"We are already seeing signs that point to an economic recovery by 2010," Meirelles said at an investment seminar. "Brazil's government took timely measures to combat the crisis. Brazil's economy is solid because of this effort."
Meirelles noted that such policies have included building foreign reserves, which currently stand at US$ 205 billion, increasing credit availability and cutting taxes to stimulate consumer demand.
The BC president did specifically address the strong real which has motivated reactions from Brazilian exporters, who feel they are losing competitiveness and hard to retain foreign markets.
Meirelles said the central bank's focus will continue to be monetary policy. He said the central bank has no direct or immediate responsibilities when it comes to foreign exchange policy.
"We are not going to try to set foreign exchange policy by means of monetary policy," he said. "The foreign exchange rate responds to a number of factors. The foreign exchange market is responsible for dealing with those factors. The role of monetary policy is to stabilize the domestic economy and maintain inflation under control."
Brazilian inflation in 2008 was 5.9% but that rate is likely to fall below 5% in 2009, according to most economists.
Meirelles said the only direct role for the central bank in the foreign exchange market was to make timely interventions "with a view to avoiding abrupt market shifts" and he added that "the government's job is to counter waves of both euphoria and pessimism."
In recent weeks, the central bank has intervened in the foreign exchange market through nearly daily snap auctions to buy US dollars. The auctions come at a time when the Brazilian real has been steadily gaining against the US dollar.
The central bank has been under pressure to cut interest rates as a way of making Brazilian fixed-income investments less attractive to foreign investors. Brazil's base rate is currently 10.25%, attracting heavy foreign investment inflows that have helped strengthen the real against the dollar.

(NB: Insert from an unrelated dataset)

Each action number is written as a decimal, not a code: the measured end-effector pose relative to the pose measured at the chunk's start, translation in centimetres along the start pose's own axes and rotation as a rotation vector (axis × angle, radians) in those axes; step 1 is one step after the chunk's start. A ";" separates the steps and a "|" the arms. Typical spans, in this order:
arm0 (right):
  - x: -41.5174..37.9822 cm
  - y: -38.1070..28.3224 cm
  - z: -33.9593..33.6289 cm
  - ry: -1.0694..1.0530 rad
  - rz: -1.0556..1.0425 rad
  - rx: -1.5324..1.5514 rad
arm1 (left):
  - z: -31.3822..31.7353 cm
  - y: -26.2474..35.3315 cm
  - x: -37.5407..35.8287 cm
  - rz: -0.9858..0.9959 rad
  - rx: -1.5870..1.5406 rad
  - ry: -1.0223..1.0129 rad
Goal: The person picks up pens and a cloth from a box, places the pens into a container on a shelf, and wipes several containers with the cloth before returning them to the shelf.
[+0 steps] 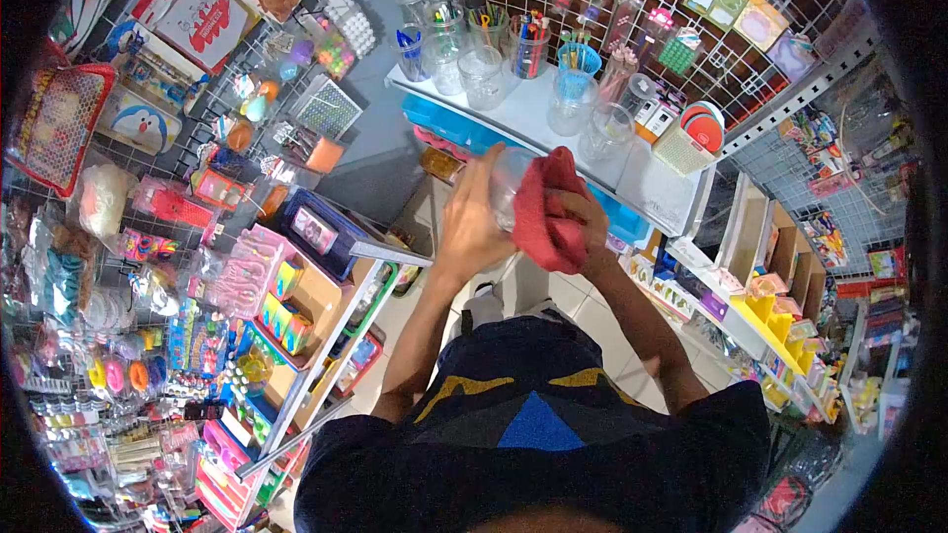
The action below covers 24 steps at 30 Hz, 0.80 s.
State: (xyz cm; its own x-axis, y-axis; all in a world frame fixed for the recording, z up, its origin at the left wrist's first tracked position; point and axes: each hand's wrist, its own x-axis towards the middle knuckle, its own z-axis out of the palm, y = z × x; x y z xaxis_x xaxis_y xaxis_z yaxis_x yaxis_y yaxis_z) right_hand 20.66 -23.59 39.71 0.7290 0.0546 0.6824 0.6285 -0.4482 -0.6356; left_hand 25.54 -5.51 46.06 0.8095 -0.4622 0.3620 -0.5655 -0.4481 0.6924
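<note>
In front of my body, my left hand (pixel 472 217) is wrapped round a clear plastic cup (pixel 506 183), tilted on its side. My right hand (pixel 585 222) grips a red cloth (pixel 546 217) bunched against the cup's other end, hiding part of it. Both hands are in the air near the front edge of a white shelf (pixel 533 123). On that shelf stand similar clear cups, among them one clear cup (pixel 481 77) and another clear cup (pixel 605 130). A blue cup (pixel 577 69) with pens stands behind them.
A wire grid (pixel 800 0) with hanging packets rises behind the shelf. A white basket (pixel 691 143) holds round red items at the shelf's right end. Racks of small goods crowd the left, with a dark blue bin (pixel 314 232) near my left arm. Yellow trays (pixel 775 321) line the right.
</note>
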 end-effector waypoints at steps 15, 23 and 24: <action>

Since early March, the Brazilian real has risen from 2.44 to the US dollar to the current 2.04.
In related news the Central Bank also announced a current account surplus of 146 million US dollars for the month of April, the best performance in almost 19 months.
However Altamir Lopes, head of the Central bank's Economic Research Department, said that the surplus in the current account "is not a trend" and may not repeat itself in following months. Speaking with reporters in Brazilian capital Brasília he forecasted Brazil will probably post a US$ 2.3 billion deficit in May as the real strengthens.
Foreign direct investment in Brazil for April totaled 3.41 billion USD and could reach 2.6 billion USD in May, added Lopes.
According to the Central bank, exports contributed 3.71 billion USD to the current account balance last month, compared with a 1.74 billion in April 2008. International companies reduced profit and dividend remittances by 57.3% from January to April 2009 to 5.27 billion USD.
"These figures show interest in the country by foreign investors," Lopes told reporters in Brasilia. "They're looking at Brazil with a long-term perspective."
Latin American Slowdown
The main impact for Latin America of the global financial crisis and economic slowdown has been the contraction of trade, so far in the range of 9 to 11%, revealed Alicia Bárcena, Executive Secretary of the UN Economic Commission for Latin America and the Caribbean, Cepal.
"The strongest impact we are seeing in the region is the fall in trade volumes. I believe that the "shock" of the contraction of global demand for our goods and services is our most relevant issue," said Bárcena in an interview with the Cuban daily Granma.
"Although the situation surprises us when we have a stronger standing, the region is not immune to the crisis and the World Trade Organization considers that our trade volume has dropped 9%, while other international organizations put it at 11%," she added.
In the financial area the effect on Latin American and the Caribbean has also been significant, but less complex, because the region this time has healthier financial systems and a more regulated banking sector," added the economist.
She recalled that when the last big crisis Latin America's foreign debt was equivalent to 24% of GDP, while in 2008 it had dropped to 8%.
Bárcena also pointed out that the global crisis has an additional impact for countries such as Mexico, Central America, the Caribbean, since remittances and tourism have plunged. "And in the case of Mexico worse still because of the A/H1N1 influenza epidemic."
The region is forecasted to contract 0.3% in 2009, according to Bárcena who quoted data from Cepal, which will the first "negative percentage following six years of sustained growth."
"We even believe it could drop a little bit more, precisely because the Mexican economy has a considerable influence in the calculation and they are having serious problems," added Barcena.
However the great challenge for the region is keeping jobs. In six years unemployment in Latin America and the Caribbean fell from 11% in 2003 to 7.6% in 2008, "but could climb an additional point" as a result of this year's performance.